Foreign Ministry shake-up and clean-up
NEW YORK -- When 10 long-experienced career diplomats take up their new overseas assignments next January, there will be half a dozen empty chairs left behind in the Foreign Ministry in Colombo.

Which reminds us of the anecdote once circulating in the corridors of the Finance Ministry in a bygone era. When a change of government took place somewhere in the late 1960s, the permanent secretary was so unsure of holding onto his job that every time he went to the toilet, he left his handkerchief on his chair -- just to remind everyone that the seat remains occupied. But that did not prevent him from being transferred out of his plum job.

The situation in the Foreign Ministry, however, is different. The chairs may not be suitably manned -- handkerchief or no handkerchief. The 10 career officers who are getting ready to fly out are mostly divisional heads. And since only about three career diplomats are returning to base, there is going to be a big vacuum.
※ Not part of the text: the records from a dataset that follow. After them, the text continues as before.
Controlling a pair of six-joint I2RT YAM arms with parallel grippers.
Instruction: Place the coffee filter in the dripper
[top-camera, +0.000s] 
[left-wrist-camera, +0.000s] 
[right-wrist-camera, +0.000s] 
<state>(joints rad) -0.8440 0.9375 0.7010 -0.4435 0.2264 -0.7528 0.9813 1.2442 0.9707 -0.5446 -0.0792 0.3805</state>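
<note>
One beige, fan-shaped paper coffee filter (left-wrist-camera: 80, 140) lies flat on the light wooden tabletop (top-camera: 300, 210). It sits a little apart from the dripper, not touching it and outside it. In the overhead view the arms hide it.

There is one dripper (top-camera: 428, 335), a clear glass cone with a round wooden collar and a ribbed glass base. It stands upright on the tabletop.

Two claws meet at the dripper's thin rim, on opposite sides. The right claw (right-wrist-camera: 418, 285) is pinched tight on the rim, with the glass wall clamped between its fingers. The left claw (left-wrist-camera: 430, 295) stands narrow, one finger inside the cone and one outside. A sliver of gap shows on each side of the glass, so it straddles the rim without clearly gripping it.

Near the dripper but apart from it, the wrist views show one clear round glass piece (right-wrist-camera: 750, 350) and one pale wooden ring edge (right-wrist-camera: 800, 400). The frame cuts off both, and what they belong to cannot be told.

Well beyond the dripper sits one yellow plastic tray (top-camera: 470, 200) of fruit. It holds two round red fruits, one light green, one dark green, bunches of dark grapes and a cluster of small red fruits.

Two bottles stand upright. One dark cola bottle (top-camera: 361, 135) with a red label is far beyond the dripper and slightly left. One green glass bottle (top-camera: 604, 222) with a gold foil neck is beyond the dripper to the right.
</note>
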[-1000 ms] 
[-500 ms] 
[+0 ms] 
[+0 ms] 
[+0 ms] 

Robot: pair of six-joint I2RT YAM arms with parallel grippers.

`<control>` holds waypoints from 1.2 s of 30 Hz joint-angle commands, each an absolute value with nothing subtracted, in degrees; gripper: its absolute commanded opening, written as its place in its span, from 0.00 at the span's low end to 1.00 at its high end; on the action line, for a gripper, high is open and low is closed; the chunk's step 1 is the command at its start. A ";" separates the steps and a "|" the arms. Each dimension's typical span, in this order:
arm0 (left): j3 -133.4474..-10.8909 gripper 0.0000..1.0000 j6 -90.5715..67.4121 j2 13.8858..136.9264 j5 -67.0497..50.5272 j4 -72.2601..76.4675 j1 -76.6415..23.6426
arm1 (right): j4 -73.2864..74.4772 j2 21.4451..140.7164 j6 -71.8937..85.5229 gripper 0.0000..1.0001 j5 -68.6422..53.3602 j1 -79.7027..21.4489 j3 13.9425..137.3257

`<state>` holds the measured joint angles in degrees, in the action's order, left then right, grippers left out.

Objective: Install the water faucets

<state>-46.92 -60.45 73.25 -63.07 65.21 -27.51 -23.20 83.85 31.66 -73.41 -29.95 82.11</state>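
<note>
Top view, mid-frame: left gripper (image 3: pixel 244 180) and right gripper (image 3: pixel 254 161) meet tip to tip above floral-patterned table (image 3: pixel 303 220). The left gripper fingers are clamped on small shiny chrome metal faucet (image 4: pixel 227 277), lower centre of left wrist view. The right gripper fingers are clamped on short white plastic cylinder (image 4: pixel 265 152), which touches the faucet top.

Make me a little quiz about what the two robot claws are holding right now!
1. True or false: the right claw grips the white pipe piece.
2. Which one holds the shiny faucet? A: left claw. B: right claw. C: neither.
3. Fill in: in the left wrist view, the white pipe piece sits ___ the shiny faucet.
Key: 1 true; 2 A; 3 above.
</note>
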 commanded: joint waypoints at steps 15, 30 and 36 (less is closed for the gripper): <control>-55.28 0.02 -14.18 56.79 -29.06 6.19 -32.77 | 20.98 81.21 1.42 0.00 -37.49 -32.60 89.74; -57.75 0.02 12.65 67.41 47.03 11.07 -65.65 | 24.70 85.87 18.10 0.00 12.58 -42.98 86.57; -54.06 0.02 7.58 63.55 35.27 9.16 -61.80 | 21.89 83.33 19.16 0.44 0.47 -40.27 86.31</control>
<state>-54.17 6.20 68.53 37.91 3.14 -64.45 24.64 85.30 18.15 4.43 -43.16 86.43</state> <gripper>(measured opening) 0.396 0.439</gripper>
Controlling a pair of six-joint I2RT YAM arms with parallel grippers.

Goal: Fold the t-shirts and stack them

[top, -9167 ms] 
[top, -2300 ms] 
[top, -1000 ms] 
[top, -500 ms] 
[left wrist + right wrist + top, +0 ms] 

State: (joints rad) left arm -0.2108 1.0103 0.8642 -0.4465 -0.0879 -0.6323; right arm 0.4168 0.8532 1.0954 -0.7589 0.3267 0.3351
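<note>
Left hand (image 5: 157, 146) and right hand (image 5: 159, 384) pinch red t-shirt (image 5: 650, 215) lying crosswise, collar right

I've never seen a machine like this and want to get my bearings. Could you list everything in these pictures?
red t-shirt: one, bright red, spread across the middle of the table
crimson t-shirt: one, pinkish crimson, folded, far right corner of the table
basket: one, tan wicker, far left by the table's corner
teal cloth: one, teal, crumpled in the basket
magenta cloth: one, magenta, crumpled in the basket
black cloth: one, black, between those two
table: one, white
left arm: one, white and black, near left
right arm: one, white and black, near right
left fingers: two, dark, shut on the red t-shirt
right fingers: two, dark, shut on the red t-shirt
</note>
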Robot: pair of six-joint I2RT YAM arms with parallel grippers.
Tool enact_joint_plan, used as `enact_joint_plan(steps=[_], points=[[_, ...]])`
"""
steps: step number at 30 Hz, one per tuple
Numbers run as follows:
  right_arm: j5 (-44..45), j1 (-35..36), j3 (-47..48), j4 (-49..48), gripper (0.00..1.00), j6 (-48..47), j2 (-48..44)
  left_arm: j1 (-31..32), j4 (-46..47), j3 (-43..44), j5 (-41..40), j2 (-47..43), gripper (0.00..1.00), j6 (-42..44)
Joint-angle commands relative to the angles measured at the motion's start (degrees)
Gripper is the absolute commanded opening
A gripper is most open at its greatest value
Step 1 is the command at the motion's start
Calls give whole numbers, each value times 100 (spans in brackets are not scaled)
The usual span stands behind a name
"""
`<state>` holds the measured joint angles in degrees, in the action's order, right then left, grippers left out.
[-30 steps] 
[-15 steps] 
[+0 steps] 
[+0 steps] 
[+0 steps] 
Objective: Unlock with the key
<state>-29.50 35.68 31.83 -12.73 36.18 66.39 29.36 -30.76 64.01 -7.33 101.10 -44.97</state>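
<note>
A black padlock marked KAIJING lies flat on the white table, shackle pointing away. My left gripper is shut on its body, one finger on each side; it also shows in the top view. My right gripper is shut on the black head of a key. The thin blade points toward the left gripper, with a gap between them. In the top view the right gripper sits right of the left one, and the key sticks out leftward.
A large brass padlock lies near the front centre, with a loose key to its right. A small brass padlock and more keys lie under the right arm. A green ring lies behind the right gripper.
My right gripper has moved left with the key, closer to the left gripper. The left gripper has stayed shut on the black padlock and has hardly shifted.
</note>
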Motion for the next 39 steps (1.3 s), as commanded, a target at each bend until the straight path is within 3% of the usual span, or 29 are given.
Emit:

One official quips that the ministry will be so desperately short of senior officers that the departing directors-general may have to be replaced by drivers and peons working in the ministry.

But that joke was a reality last year when a driver in an overseas Sri Lankan mission was promoted to a diplomat while the diplomat was downgraded to a driver. The job switch, needless to say, was an incredible feat even by Sri Lankan standards.

The leap in promotion for the driver was not on merit but a political payoff for services rendered. When a request was made for a switch in the visa status of the two Sri Lankans, even the visa authority in the foreign capital was so outraged that it responded with a letter of protest.

Clearly, these were some of the political shenanigans of a former foreign ministry that degenerated to its lowest point in history. The traditional rule that the Foreign Service is to be staffed by career diplomats and political appointees on a 60:40 equation was also reversed.

As a result, more than 60 percent of our diplomats overseas were ex-politicians, lawyers or businessmen whose only claim to fame was that they were party loyalists -- or they hailed mostly from the Moratuwa electorate or its neighbourhood.

The current Foreign Minister, Lakshman Kadirgamar, who was once responsible for streamlining the ministry, has now been tasked with turning it around. A formidable job, which he has undertaken with his usual diligence.

For starters, the traditional equation is being restored, with career diplomats getting 60 percent of all overseas appointments. But the gap in the middle remains because of non-recruitment to the Foreign Service over a long period of time. However, Kadirgamar expects to have "a first class foreign service" in the next 10 years as new recruits mature into senior diplomats.

"The damage that has been done cannot be undone ad hoc,'' Kadirgamar said during his visit to the UN in September."If you are undoing, you have to rebuild again -- and you have to rebuild on a scheme," he says. "You cannot say: this guy is a bad appointment and take him out. And then what do you do? You have to do it across the board -- and that takes time".

A closer look at what went on in the Foreign Ministry during the last two years brings in more and more sordid revelations. Kadirgmar says that some of the non-diplomatic staff, including clerks, stenographers, messengers and drivers, have been appointed "without even a piece of paper". "There are no files, and there is no authority whatsovever for the appointments".

The "illegal appointments" to Sri Lanka's overseas missions have been made mostly with "no examinations, no interviews -- nothing". The bottom line, he says, is that "so and so was from Moratuwa." The ministry had also abused the concept of "local recruits" because they were hired in Colombo and sent overseas.

As Kadirgamar explains, local recruits are mostly interpreters, translators and receptionists (who speak the local language). In Japan, the interpreters are Japanese. In the Middle East, they are expected to be Arabic speaking. It is primarily for the head of mission to decide on these recruits.

But during the last two years some of the overseas missions have been filled with so-called local recruits who speak only Sinhala. In one English-speaking country, the driver working for the Sri Lanka mission has to be given directions in Sinhala (with transliterations of road and highway signs) because he does not speak English.

How the ambassador survived in fast-moving traffic with a driver who couldn't read road signs is another miracle in the annals of the Foreign Ministry.